#### [Exercise prompt]
Give back the full listing exactly as it appears below.

----

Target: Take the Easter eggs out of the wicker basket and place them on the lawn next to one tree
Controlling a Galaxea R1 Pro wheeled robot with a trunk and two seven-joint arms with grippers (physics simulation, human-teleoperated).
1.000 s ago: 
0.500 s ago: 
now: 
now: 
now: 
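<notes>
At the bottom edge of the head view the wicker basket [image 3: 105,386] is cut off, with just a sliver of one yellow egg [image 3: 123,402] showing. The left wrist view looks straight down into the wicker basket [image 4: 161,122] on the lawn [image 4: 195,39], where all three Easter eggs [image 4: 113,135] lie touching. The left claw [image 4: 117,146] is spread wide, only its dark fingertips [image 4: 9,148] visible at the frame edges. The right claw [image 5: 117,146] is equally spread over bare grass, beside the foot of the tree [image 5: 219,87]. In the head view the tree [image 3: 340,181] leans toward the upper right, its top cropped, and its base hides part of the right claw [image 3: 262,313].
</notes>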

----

#### [Response to this task]
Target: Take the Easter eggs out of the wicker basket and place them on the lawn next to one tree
Controlling a Galaxea R1 Pro wheeled robot with a trunk and two seven-joint arms with grippers (physics simulation, human-teleoperated).
1.000 s ago: 
0.500 s ago: 
now: 
now: 
now: 
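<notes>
At the bottom edge of the head view the wicker basket [image 3: 105,386] is cut off, with just a sliver of one yellow egg [image 3: 123,402] showing. The left wrist view looks straight down into the wicker basket [image 4: 161,122] on the lawn [image 4: 195,39], where all three Easter eggs [image 4: 113,135] lie touching. The left claw [image 4: 117,146] is spread wide, only its dark fingertips [image 4: 9,148] visible at the frame edges. The right claw [image 5: 117,146] is equally spread over bare grass, beside the foot of the tree [image 5: 219,87]. In the head view the tree [image 3: 340,181] leans toward the upper right, its top cropped, and its base hides part of the right claw [image 3: 262,313].
</notes>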

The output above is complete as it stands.